The price is different, but the two cars are more directly comparable to each other than the 3 / G35. The 5er and G are more similar in:
Wheelbase
Interior room
Exterior size
HP / Torque
(soon) Availability ofa 6 speed manual

I suspect the car mags are reluctant to do so b/c they know the G would trounce the 5er. Sure, the 5 has a good chassis, but it's an old design with old styling, poor packaging, poor interior (I think the 5er interior is incredibly dated, much as the E36 3er interior was), the world's worst base stereo, a weaker engine, and fewer safety features than the G. And the G handles better to boot (if the 3 outhandles the 5, so does the G35).


Refusing to compare the two is like not comparing a Boxster to an S2000 b/c the S2k is cheaper.


----------



## Nat Brown (Dec 29, 2001)

jastevenson said:


> *Refusing to compare the two is like not comparing a Boxster to an S2000 b/c the S2k is cheaper. *


Each car is clearly targeted at a certain market segment. The pricing of the G35 is aimed squarely at the BMW 3-series, Audi A4, and the Lexus IS300. There are other cars in a similar position -- slightly larger than a 3-series, but based on their target market, are kept in that same category.

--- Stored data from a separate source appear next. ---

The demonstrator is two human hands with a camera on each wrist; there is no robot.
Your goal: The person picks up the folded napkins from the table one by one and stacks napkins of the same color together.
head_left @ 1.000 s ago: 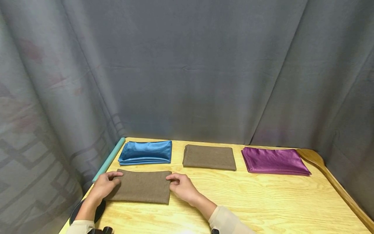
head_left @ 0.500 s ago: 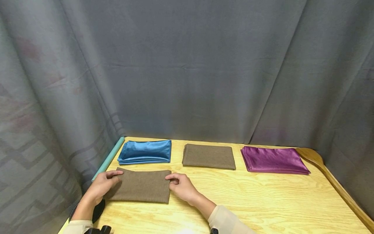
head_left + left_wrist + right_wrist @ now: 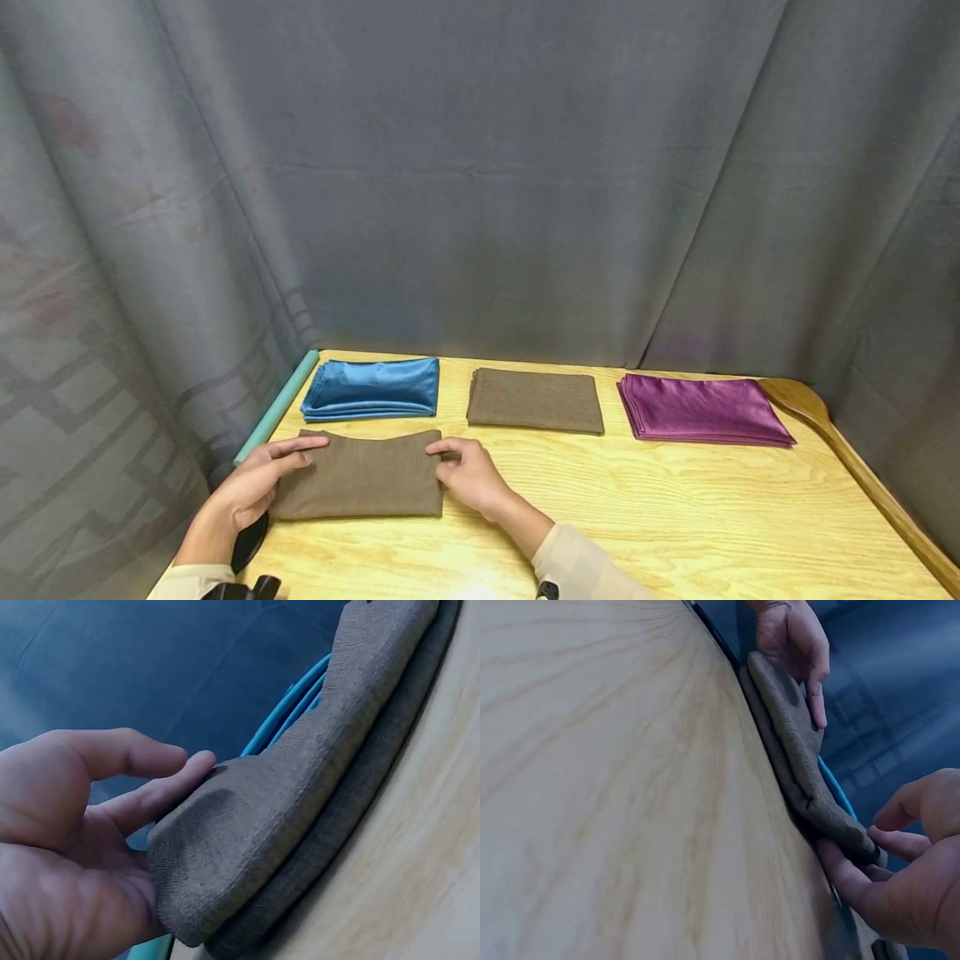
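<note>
A folded brown cloth (image 3: 363, 477) lies flat near the left of the table, its far edge dipping in the middle. My left hand (image 3: 255, 492) touches its left end with fairly straight fingers. In the left wrist view the thumb (image 3: 161, 757) stands apart from the fabric, and part of the hand is hidden behind the cloth. At the right end my right hand (image 3: 472, 482) grips the corner; in the right wrist view the fingers (image 3: 844, 874) lie on both sides of the cloth's end (image 3: 840, 825).
Behind lie a folded blue satin cloth (image 3: 371, 390), another folded brown cloth (image 3: 536, 402) and a folded purple cloth (image 3: 705, 408). A wooden spoon-like tool (image 3: 847, 462) runs along the right edge, a teal rod (image 3: 277, 408) along the left. Grey curtains (image 3: 480, 183) surround the table.
The brown cloth's right corner has risen slightly, and its far edge sags more. My left fingers have stretched a little farther over the cloth. The other cloths stay put.
</note>
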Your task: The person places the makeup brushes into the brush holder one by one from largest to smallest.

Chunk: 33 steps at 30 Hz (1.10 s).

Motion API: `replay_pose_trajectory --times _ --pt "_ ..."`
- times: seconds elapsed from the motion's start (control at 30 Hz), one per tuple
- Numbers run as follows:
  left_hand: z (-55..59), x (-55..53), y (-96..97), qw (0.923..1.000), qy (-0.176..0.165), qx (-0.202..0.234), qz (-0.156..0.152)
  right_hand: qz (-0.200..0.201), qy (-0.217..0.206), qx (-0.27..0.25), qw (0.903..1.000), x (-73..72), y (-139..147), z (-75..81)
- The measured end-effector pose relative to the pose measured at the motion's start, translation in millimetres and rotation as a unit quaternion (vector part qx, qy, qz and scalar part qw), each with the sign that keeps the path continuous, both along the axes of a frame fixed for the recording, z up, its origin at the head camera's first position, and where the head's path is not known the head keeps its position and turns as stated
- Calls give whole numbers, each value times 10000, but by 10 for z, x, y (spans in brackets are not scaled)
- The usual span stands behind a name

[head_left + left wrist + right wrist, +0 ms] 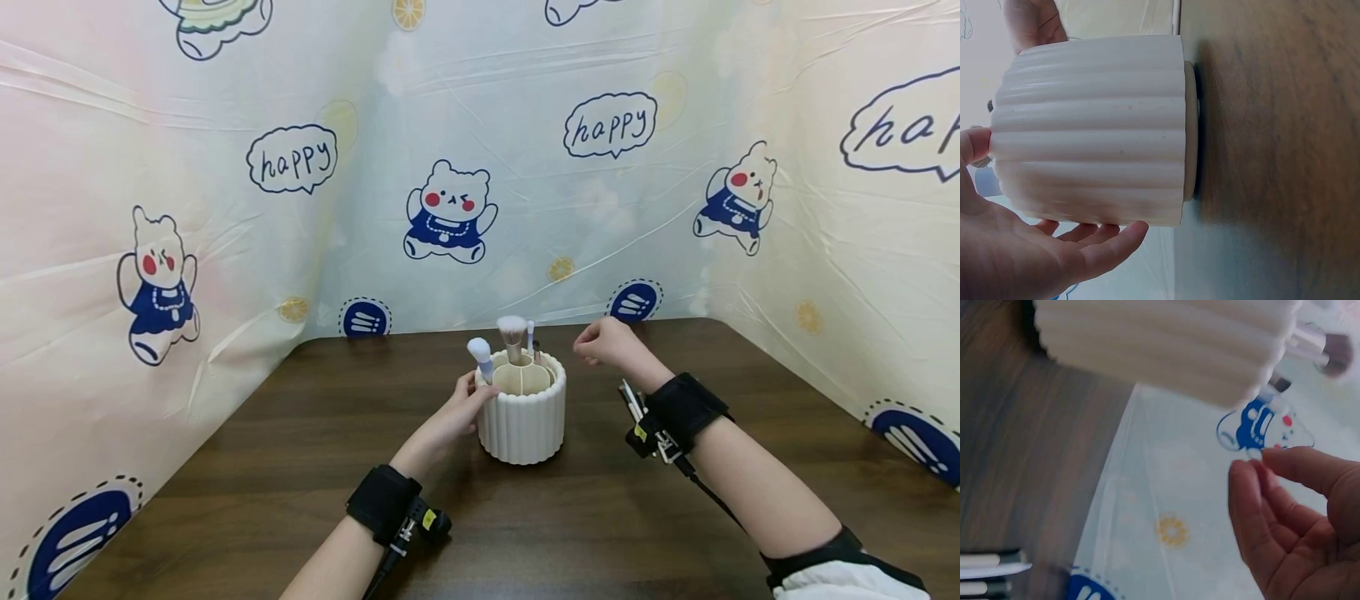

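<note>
On the table stands a cream fluted makeup brush holder [522, 429] with inner compartments. In it are a pale brush with a lavender handle [480, 354], a fluffy brush [513, 331], a slim lavender-topped tool [530, 333] and a small dark brush [537, 353]. My left hand [459, 408] grips the holder's left side. In the left wrist view its thumb [974, 145] lies at the rim, with the fingers along the ribbed wall. Raised right of the holder, my right hand [609, 342] has loosely curled fingers, thumb close to the fingertips [1239, 472], nothing visible between them.
Slim white and dark stick-like items [988, 575] lie on the table near my right wrist. The dark wood table [322, 417] ends at a printed curtain [517, 208] behind and at both sides. Black wrist straps [686, 408] carry small cameras and cables.
</note>
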<state>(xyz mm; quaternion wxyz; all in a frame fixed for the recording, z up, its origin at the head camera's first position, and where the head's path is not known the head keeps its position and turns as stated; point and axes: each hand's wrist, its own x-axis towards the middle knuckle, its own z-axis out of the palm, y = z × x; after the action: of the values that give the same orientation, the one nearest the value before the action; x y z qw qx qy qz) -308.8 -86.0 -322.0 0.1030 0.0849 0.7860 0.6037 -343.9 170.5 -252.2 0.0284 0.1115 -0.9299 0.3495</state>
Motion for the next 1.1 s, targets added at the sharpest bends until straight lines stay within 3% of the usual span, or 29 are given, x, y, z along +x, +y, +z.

Also, having owned a E39 and a E46, I don't think the E39 market is in any way looking for a G35. The G35 lacks the upscale feel of the E39. The G35 outperforms the BMW 3 liter engine (330/530), but it's no competition in the power arena for the 540i.

Infiniti will have its hands full competing with the 3-series, which it does well, but without trouncing the E46. Compare a 540i and a G35 and someone is going to call foul.

--gary


----------



## Mystikal (Dec 20, 2001)

Same deal with the Cadillac CTS and Lincoln LS. Both cars are in E39 size range, but priced right against the E46. The majority of the world shops based on price, so you have to use that as the yardstick.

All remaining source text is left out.